Are government cuts hindering scientists’ ability to help protect the planet?

By Hilary Beaumont

Scientists in Halifax are ringing alarm bells over a pattern of federal decisions they say reduce access to knowledge. Over the last five years, the Conservative government has restricted government scientists’ access to the media, dismissed more than 2,000 scientists and cut programs. Now a spate of library closures across the country has local researchers concerned.

In December, Parks Canada announced it would consolidate five of its libraries, including one in Halifax, into the Cornwall, Ontario location. Materials at a Department of Fisheries and Oceans library in St. Andrews, New Brunswick may also be on the chopping block. DFO recently announced it plans to close seven of its 11 libraries by 2015, including the St. Andrews library, which recently underwent a $62-million renovation.

When Dalhousie biologist Heike Lotze heard the library at the St.
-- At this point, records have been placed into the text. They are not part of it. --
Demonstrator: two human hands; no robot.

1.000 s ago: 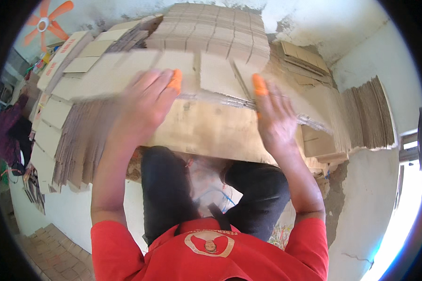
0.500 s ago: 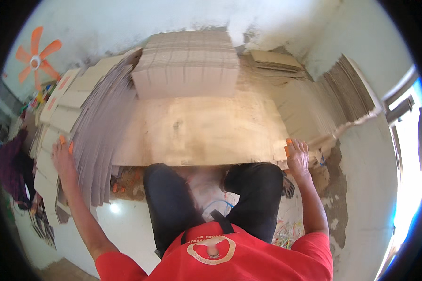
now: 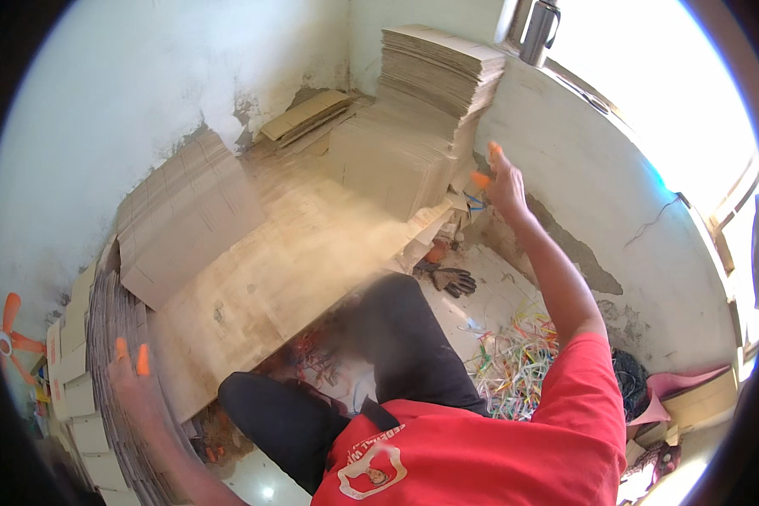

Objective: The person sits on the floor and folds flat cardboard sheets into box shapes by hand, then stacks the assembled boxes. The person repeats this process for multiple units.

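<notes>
My right hand (image 3: 506,190), with orange covers on its thumb and a finger, is raised beside the tall stack of flat cardboard sheets (image 3: 426,152) at the back right. Its thumb and fingers are apart, and nothing shows in them. My left hand (image 3: 131,384) is smeared by motion but has two spread orange-covered fingertips. Close to it runs a long row of cardboard pieces (image 3: 110,320); whether they touch I cannot tell. Between the hands lies a wooden tabletop (image 3: 253,295), with a block of stacked cardboard (image 3: 185,215) standing on its far left part.
A small pile of cardboard (image 3: 305,116) lies by the far wall. Below the table are a dark glove (image 3: 454,282) and a heap of coloured strips (image 3: 519,363). On the window ledge stands a metal flask (image 3: 540,34). An orange fan (image 3: 8,340) is at the far left.
My view has turned to the right, so the table now slants. My right hand has lifted and reached forward beside the right stack. My left hand remains near the left cardboard row.
</notes>
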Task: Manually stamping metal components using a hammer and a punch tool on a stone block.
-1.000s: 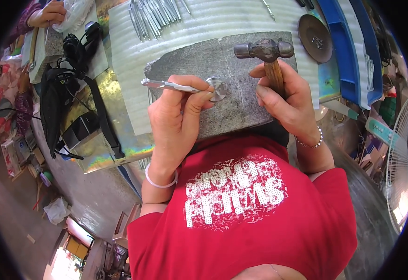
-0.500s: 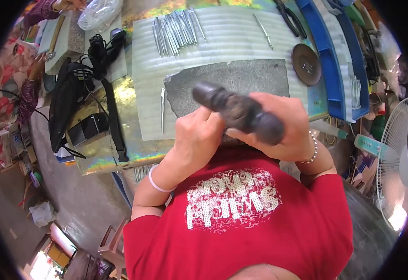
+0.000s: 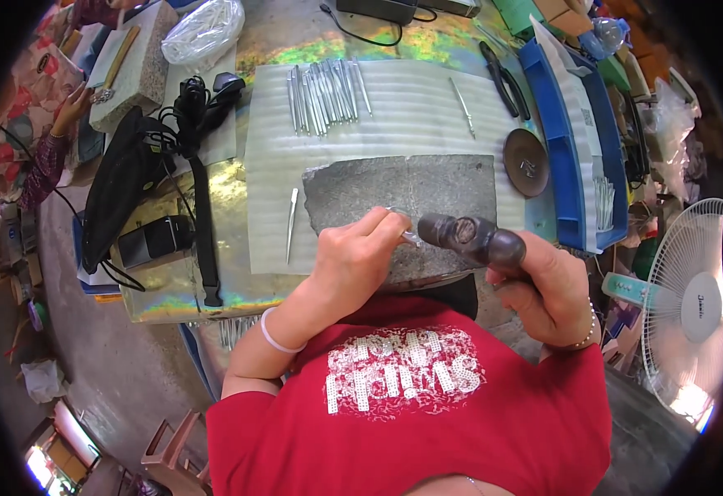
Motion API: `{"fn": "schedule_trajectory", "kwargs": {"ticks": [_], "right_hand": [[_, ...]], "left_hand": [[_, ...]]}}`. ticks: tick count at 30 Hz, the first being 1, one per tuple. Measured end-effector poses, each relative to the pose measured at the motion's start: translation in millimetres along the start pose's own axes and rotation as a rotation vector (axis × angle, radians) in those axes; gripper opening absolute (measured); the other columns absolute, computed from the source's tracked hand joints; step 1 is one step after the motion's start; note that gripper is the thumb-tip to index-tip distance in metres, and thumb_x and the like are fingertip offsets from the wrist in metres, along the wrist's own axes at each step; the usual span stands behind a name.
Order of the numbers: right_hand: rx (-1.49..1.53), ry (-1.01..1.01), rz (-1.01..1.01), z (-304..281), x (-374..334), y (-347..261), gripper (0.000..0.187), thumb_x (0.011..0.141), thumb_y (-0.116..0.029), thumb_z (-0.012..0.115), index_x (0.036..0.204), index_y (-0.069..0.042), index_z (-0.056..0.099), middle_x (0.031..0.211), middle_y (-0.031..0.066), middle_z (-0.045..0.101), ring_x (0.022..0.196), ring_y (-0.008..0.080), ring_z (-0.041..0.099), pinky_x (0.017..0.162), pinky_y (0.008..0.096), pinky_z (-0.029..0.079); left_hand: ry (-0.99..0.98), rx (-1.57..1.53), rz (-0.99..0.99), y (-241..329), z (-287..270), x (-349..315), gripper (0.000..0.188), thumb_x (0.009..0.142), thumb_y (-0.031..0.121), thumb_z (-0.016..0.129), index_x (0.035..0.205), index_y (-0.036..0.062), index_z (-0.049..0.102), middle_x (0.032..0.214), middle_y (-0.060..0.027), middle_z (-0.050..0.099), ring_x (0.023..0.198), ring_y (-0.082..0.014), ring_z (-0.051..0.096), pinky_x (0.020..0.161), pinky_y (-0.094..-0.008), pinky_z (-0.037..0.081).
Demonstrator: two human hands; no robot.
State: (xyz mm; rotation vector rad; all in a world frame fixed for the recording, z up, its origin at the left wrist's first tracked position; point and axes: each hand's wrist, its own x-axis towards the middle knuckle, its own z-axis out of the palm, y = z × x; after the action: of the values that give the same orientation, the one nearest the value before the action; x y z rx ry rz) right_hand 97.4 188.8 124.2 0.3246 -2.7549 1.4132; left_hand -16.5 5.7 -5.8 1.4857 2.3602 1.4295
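Observation:
My right hand (image 3: 550,296) grips a ball-peen hammer (image 3: 470,237), whose dark head hangs just right of my left fingers. Its handle is mostly hidden by my hand. With fingers pinched, my left hand (image 3: 360,258) holds a small silvery metal piece (image 3: 411,239) at the near part of a rough grey stone slab (image 3: 407,186). Most of that piece is hidden by my fingers. Left of the slab lies a single slim metal rod (image 3: 292,225). Several similar silver rods (image 3: 326,97) lie bundled beyond the slab on a white foam sheet (image 3: 411,107).
Toward the right are pliers (image 3: 506,81), another thin rod (image 3: 463,107), a brown round dish (image 3: 513,169) with small bits, and a blue tray (image 3: 558,136). Black straps and a pouch (image 3: 117,194) lie left. Another person's hand (image 3: 72,109) rests near a granite block (image 3: 148,62).
My right hand and the hammer have moved right, away from above my left hand, uncovering the pinched metal piece. The whole view has shifted, showing more of the table's far side.

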Motion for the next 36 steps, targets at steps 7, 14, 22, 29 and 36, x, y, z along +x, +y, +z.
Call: {"fn": "schedule_trajectory", "kwargs": {"ticks": [7, 14, 22, 29, 36], "right_hand": [[-0.112, -0.016, 0.000, -3, -3, -3, 0.058, 0.071, 0.011, 0.065, 0.126, 0.004, 0.046, 0.094, 0.0172, 0.061, 0.076, 0.0277, 0.063, 0.064, 0.0322, 0.052], [-0.356, -0.039, 0.135, -18, 0, -46, 0.039, 0.078, -0.007, 0.064, 0.114, 0.002, 0.054, 0.084, 0.0138, 0.062, 0.070, 0.0251, 0.062, 0.060, 0.0344, 0.050], [-0.254, 0.318, 0.104, -4, -25, -24, 0.048, 0.074, 0.003, 0.064, 0.120, -0.003, 0.054, 0.097, 0.0165, 0.065, 0.076, 0.0296, 0.066, 0.067, 0.0302, 0.052], [-0.366, 0.253, 0.161, 36, -7, 64, 0.043, 0.081, -0.003, 0.061, 0.122, -0.003, 0.050, 0.088, 0.0164, 0.059, 0.072, 0.0362, 0.058, 0.063, 0.0378, 0.049], [-0.749, 0.229, 0.271, 49, -1, 87, 0.043, 0.079, -0.007, 0.064, 0.120, -0.005, 0.051, 0.098, 0.0134, 0.057, 0.077, 0.0320, 0.059, 0.065, 0.0381, 0.049]], "left_hand": [[0.022, -0.027, -0.003, 0, 2, 3, 0.016, 0.074, 0.002, 0.064, 0.086, 0.0094, 0.055, 0.071, -0.0051, 0.054, 0.054, -0.0249, 0.057, 0.044, -0.0333, 0.045], [0.006, -0.034, 0.002, -1, 4, 6, 0.014, 0.075, 0.004, 0.063, 0.085, 0.0092, 0.055, 0.071, -0.0060, 0.054, 0.054, -0.0258, 0.057, 0.043, -0.0340, 0.045], [-0.031, 0.057, -0.039, 3, -1, 4, 0.013, 0.076, 0.004, 0.064, 0.083, 0.0081, 0.054, 0.075, -0.0077, 0.057, 0.058, -0.0279, 0.059, 0.046, -0.0331, 0.046], [0.101, -1.193, -0.618, 23, -36, 5, 0.010, 0.092, 0.009, 0.056, 0.091, -0.0007, 0.058, 0.086, -0.0095, 0.064, 0.068, -0.0144, 0.064, 0.059, -0.0250, 0.053], [0.223, -1.716, -0.706, 26, -35, 0, 0.012, 0.093, 0.014, 0.054, 0.098, 0.0037, 0.055, 0.090, -0.0113, 0.063, 0.063, -0.0139, 0.062, 0.057, -0.0227, 0.051]]}}
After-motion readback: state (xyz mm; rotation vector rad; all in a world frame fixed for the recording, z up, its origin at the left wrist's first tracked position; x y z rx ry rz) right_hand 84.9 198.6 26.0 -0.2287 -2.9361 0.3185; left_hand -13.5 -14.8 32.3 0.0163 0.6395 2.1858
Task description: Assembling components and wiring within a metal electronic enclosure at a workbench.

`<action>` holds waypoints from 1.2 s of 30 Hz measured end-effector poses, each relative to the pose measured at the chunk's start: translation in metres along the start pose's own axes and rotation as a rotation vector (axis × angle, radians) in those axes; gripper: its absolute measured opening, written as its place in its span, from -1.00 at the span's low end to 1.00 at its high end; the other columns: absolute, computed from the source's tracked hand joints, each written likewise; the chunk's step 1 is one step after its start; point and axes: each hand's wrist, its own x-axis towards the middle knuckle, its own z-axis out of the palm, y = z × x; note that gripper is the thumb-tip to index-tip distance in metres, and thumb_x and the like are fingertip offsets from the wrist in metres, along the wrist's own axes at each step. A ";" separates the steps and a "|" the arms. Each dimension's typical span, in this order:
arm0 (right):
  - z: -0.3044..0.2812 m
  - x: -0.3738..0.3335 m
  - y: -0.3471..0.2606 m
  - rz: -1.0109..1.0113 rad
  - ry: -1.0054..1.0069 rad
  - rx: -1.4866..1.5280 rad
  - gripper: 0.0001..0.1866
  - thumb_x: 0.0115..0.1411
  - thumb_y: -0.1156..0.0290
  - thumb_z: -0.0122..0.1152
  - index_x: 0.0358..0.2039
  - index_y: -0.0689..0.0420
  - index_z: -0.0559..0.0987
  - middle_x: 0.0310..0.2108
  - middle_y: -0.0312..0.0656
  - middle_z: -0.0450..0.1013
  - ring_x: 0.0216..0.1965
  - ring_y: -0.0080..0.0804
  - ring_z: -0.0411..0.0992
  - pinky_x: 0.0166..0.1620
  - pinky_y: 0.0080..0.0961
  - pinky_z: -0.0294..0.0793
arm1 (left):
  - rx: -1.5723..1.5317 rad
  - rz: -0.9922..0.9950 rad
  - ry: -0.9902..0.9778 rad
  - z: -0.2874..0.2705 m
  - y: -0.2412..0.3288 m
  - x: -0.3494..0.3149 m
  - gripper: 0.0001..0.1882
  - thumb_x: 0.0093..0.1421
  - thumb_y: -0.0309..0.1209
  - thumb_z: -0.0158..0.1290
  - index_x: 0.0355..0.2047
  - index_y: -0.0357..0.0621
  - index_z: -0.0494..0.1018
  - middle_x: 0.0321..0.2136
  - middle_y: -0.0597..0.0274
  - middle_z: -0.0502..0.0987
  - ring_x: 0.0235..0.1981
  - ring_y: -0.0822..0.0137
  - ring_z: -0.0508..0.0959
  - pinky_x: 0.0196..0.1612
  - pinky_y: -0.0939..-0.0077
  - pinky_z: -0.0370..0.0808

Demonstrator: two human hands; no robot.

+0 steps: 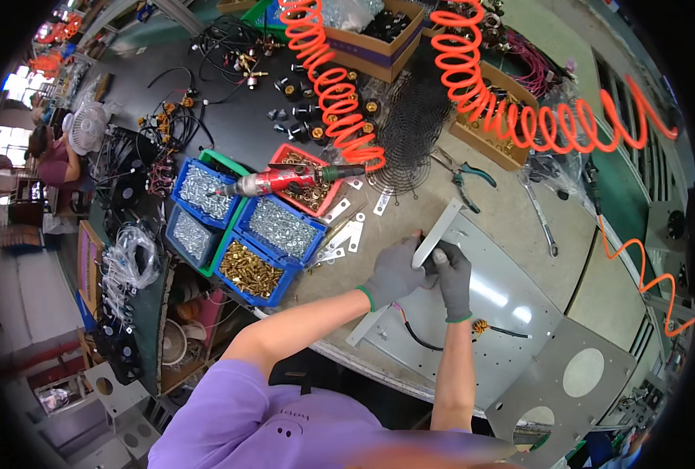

Andrews Biological Station in New Brunswick would close, it came as a shock. The station has been a destination for researchers since the 19th century, and the library played a key role in her research into the ecological history of the Bay of Fundy, which has been dramatically degraded by human activity since colonization.

It would be “an incredible loss” if the materials are dumped, scattered or stored somewhere inaccessible, Lotze says. The Bedford Institute of Oceanography will likely receive some of the library’s materials. Lotze would prefer if they were kept together at BIO, but it’s not clear yet whether that will happen.

The government says the closures and consolidations are part of a digitization process that will save about $440,000 a year. Other than DFO employees, only five to 12 people on average visited the department’s 11 libraries each year, minister of fisheries and oceans Gail Shea says in a statement: “It is not fair to taxpayers to make them pay for libraries that so few people actually used.”

Dalhousie biology professor Jeffrey Hutchings compares the $440,000 savings to the price of the average home in Toronto. The government will benefit from building one less house a year, but the cost is a massive loss of access to information, he argues.

“This is part of a pattern of reduced access to knowledge of science-related perspective, and it diminishes the ability of government scientists to give advice to decision-makers,” he says.

Scientists from coast to coast view the library closures as part of a worrisome national trend. Lotze’s husband and fellow Dalhousie scientist Boris Worm is funded entirely by the federal government, and has watched the Conservatives cut funding to his colleagues.

The cuts are prompting researchers to leave the country or retire, Worm says. For instance, DFO oil spill researcher Kenneth Lee moved to Australia following federal cuts to his Dartmouth lab in 2012.

“We’re losing our best scientists,” Worm says. “That’s terrible. A lot of that knowledge, a lot of that expertise, took decades to build up, and it’s not something you can switch on or off. When you have it, you nourish it, you do everything to build it.”